Next: Conclusions Up: Many-to-Many Feature Matching Using Previous: The Final Algorithm


Experiments

As an illustration of our approach, let's first return to the example shown in Figure 1, where we observed the need for many-to-many matching. The results of applying our method to the these two images is shown in Figure 5, in which many-to-many feature correspondences have been colored the same. For example, a set of blobs and ridges describing a finger in the left image is mapped to a set of blobs in ridges on the corresponding finger in the right image.
Figure 5: Applying our algorithm to the images in Figure 1. Many-to-many feature correspondences have been colored the same.
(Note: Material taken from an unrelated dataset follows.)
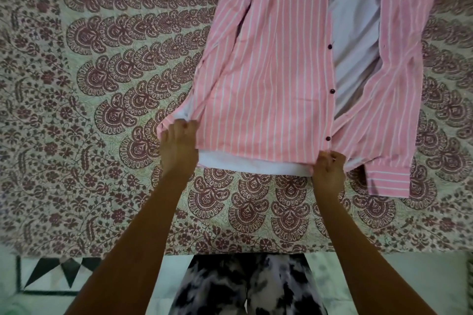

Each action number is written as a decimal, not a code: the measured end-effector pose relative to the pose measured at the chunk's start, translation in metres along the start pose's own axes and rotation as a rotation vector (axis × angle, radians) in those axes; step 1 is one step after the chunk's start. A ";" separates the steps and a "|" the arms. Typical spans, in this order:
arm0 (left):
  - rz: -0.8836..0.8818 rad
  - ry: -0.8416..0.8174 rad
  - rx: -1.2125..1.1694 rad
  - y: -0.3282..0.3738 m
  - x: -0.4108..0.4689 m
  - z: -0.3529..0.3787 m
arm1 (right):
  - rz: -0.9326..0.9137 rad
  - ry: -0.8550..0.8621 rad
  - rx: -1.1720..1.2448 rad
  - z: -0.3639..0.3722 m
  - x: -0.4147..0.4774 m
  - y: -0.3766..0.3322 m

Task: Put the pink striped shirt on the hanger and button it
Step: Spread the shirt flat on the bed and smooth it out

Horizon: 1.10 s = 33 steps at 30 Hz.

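The pink striped shirt lies flat on the patterned bedspread, hem toward me, front unbuttoned so its pale lining shows down the middle. Several dark buttons run along the left placket. My left hand grips the hem's left corner. My right hand pinches the hem at the foot of the button placket. One sleeve cuff rests to the right of my right hand. No hanger is in view.
The bedspread's front edge runs across just in front of my patterned trousers. Below it is a tiled floor with dark triangles at the lower left.
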<state>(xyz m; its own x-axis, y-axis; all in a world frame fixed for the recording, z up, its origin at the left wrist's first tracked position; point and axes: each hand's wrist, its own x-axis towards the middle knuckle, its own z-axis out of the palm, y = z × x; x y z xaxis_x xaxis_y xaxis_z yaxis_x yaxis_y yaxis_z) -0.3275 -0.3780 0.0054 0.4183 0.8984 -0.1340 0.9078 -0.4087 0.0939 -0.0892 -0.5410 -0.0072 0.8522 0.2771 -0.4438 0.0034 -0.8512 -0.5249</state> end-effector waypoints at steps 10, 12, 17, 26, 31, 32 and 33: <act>0.554 -0.069 0.111 0.018 0.017 0.012 | -0.057 0.012 0.026 0.004 0.003 -0.006; 0.507 0.044 0.108 0.013 0.017 0.005 | -0.059 0.059 0.022 0.004 0.004 -0.004; -0.041 0.429 -0.512 0.005 0.002 -0.031 | -0.118 0.243 0.063 0.000 -0.004 -0.012; -0.301 -0.112 -0.135 -0.021 -0.030 0.007 | -0.215 -0.029 -0.038 0.010 -0.013 0.006; -0.029 0.030 0.030 -0.024 -0.014 0.010 | -0.061 -0.115 -0.047 0.014 -0.019 0.016; 0.072 0.029 0.069 -0.026 -0.012 0.011 | -0.023 -0.093 -0.044 0.016 -0.021 0.017; 0.150 0.018 0.098 -0.028 -0.011 0.011 | 0.038 -0.076 -0.046 0.018 -0.023 0.016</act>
<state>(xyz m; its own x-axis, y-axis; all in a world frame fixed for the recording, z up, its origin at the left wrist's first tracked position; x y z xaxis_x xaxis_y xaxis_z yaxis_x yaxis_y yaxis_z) -0.3570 -0.3779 -0.0070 0.5495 0.8284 -0.1083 0.8341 -0.5513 0.0150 -0.1184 -0.5535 -0.0184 0.8102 0.2760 -0.5171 -0.0022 -0.8808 -0.4735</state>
To provide a more comprehensive evaluation, we tested our framework on two separate image libraries, the Columbia University COIL-20 (20 objects, 72 views per object) and the ETH Zurich ETH-80 (8 categories, 10 exemplars per category, 41 views per exemplar). For each view, we compute a multi-scale blob decomposition, using the algorithm described in [19]. Next, we compute the tree metric corresponding to the complete edge-weighted graph defined on the regions of the scale-space decomposition of the view. The edge weights are computed as a function of the distances between the centroids of the regions in the scale-space representation. Finally, each tree is embedded into a normed space of prescribed dimension. This procedure results in two databases of weighted point sets, each point set representing an embedded graph.
Figure 6: Views of sample objects from the Columbia University Image Library (COIL-20) and the ETH Zurich (ETH-80) Image Set.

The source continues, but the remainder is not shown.